==== Information provided

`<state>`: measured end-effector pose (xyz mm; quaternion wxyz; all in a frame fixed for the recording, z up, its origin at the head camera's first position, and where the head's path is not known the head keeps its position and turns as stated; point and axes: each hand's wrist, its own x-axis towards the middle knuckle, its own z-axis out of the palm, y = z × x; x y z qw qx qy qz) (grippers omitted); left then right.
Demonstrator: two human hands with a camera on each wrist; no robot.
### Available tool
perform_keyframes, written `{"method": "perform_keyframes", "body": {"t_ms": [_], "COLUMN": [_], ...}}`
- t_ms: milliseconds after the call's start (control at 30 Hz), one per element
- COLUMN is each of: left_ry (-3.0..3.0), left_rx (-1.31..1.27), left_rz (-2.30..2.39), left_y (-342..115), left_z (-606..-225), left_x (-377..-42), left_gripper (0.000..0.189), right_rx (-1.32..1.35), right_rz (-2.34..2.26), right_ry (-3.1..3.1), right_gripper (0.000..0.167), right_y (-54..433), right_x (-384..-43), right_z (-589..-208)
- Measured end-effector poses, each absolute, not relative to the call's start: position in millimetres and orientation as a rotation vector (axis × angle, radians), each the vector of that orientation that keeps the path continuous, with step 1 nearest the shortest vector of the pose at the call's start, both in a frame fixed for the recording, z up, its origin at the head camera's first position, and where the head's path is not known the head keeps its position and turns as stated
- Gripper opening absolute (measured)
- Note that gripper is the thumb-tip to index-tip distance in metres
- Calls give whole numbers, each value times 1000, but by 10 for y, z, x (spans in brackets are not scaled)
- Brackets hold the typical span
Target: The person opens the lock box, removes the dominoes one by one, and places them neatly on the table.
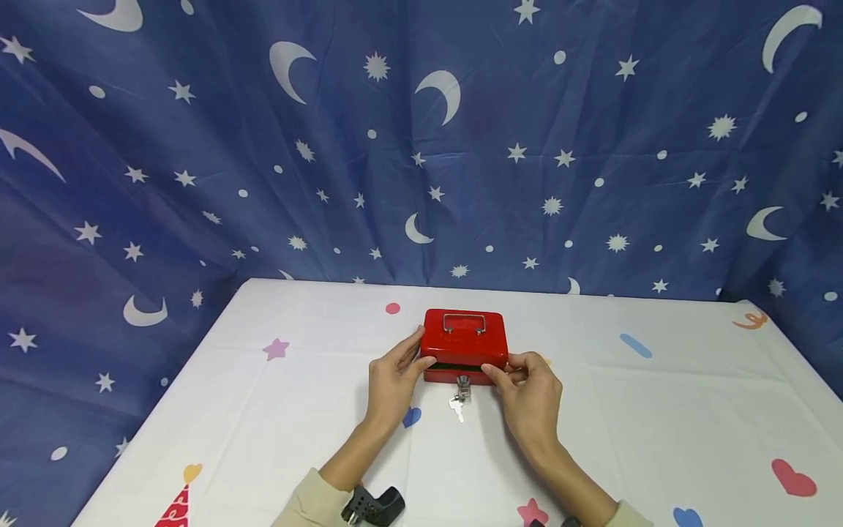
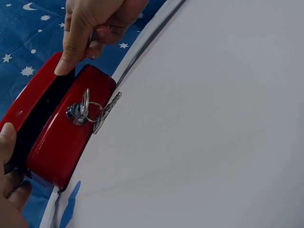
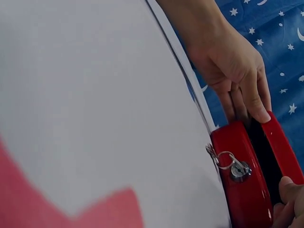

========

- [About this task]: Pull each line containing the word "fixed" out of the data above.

- [Finished task]:
`<state>`: measured end-effector pose (xyz mm; quaternion wxyz; all in a frame fixed for the recording, z up, its origin at the head camera's first position, and where the head's path is not known the head keeps its position and turns as stated; point and axes: each hand's wrist, its own x-axis towards the middle knuckle, its own z-axis out of the palm, y = z × x; x y z qw qx qy qz) (grippers omitted); left then right.
- Measured end-effector poses, each absolute, not relative to the call's start: position in millimetres and orientation as a rotation vector (axis × angle, radians), each the vector of that orientation that keeps the path continuous, with step 1 nearest the shortest vector of the pose at the call's start, both in a frame fixed for the recording, z up, its origin at the head camera's first position, and where the head's path is not known the head keeps its position and turns as stated

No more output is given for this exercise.